Signed-off-by: ashors1 <ashors@nvidia.com>
Signed-off-by: Terry Kong <terryk@nvidia.com>
---
 CHANGELOG.md | 14 +++++++++++++-
 1 file changed, 13 insertions(+), 1 deletion(-)

diff --git a/CHANGELOG.md b/CHANGELOG.md
index 93701d298..8a2a6eb54 100644
--- a/CHANGELOG.md
+++ b/CHANGELOG.md
@@ -18,7 +18,19 @@ The format is based on [Keep a Changelog](https://keepachangelog.com/en/1.0.0/)
 ## [Next Version]
 
 ### New Features and Optimizations
-- Added context parallel support for SFT. CP can be enabled by setting `model.context_parallel_size` in your config.
+- Added context parallel (CP) support for SFT. CP requires you to prepare your dataset using NeMo's [prepare_packed_ft_dataset.py](https://github.com/NVIDIA/NeMo/blob/main/scripts/nlp_language_modeling/prepare_packed_ft_dataset.py) script prior to training. Be sure to pass the context parallel size to this script, for example:
+
+   ```
+   python scripts/nlp_language_modeling/prepare_packed_ft_dataset.py \
+      model.data.train_ds.file_names=[/path/to/training.jsonl] \
+      model.data.train_ds.max_seq_length=2048 \
+      +tokenizer_path=/path/to/tokenizer \
+      +output_dir=/path/to/output_folder \
+      +pack_sizes=[2048,4096,8192] \
+      model.context_parallel_size=2
+   ```
+  CP can then be enabled in your training run by setting `model.context_parallel_size` in your config. Refer to the [SFT documentation](https://github.com/NVIDIA/NeMo-Aligner/blob/main/docs/user-guide/sft.rst#step-1-format-the-data)

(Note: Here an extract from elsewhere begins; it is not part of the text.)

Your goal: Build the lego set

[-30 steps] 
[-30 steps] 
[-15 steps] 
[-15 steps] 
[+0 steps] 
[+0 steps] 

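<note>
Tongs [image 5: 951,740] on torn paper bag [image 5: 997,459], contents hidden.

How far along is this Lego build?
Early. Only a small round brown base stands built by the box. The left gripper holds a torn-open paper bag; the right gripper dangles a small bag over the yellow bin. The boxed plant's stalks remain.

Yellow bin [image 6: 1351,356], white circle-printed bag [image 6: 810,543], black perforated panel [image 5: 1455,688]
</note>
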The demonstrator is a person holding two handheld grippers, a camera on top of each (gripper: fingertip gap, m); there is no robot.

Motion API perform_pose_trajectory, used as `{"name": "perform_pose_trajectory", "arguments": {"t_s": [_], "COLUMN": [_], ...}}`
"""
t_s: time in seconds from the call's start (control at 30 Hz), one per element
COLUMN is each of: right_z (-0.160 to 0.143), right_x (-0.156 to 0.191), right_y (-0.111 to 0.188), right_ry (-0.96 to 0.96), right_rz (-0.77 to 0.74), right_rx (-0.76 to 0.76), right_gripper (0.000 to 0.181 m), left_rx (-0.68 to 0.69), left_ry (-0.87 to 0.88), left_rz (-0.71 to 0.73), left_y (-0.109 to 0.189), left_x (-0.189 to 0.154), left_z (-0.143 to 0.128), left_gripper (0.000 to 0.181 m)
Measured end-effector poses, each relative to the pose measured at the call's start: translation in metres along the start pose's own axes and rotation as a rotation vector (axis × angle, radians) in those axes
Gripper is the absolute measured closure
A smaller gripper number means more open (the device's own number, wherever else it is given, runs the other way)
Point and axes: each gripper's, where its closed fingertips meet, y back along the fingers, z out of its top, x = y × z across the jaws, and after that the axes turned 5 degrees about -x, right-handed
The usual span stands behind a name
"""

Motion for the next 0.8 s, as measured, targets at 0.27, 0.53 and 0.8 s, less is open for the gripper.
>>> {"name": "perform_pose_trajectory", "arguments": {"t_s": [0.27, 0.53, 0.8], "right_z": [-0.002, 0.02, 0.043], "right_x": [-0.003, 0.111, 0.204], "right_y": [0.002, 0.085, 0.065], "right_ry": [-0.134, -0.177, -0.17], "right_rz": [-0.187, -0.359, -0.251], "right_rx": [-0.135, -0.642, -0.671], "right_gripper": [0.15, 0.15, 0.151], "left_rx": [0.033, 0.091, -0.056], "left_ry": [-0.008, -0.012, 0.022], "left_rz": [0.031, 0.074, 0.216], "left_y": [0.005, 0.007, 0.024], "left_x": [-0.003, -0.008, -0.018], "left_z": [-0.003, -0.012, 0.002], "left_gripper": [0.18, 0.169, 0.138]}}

+for more details on running `prepare_packed_ft_dataset.py` and on running SFT with a packed dataset.
 - Sequence packing is now supported when running DPO.
 - Added support for Knowledge Distillation with SFT. See the [tutorial](docs/user-guide/knowledge-distillation.rst) for details.
 - Added support for Megatron Core’s distributed optimizer, which can be configured using `++model.optim.name=mcore_distributed_optim`.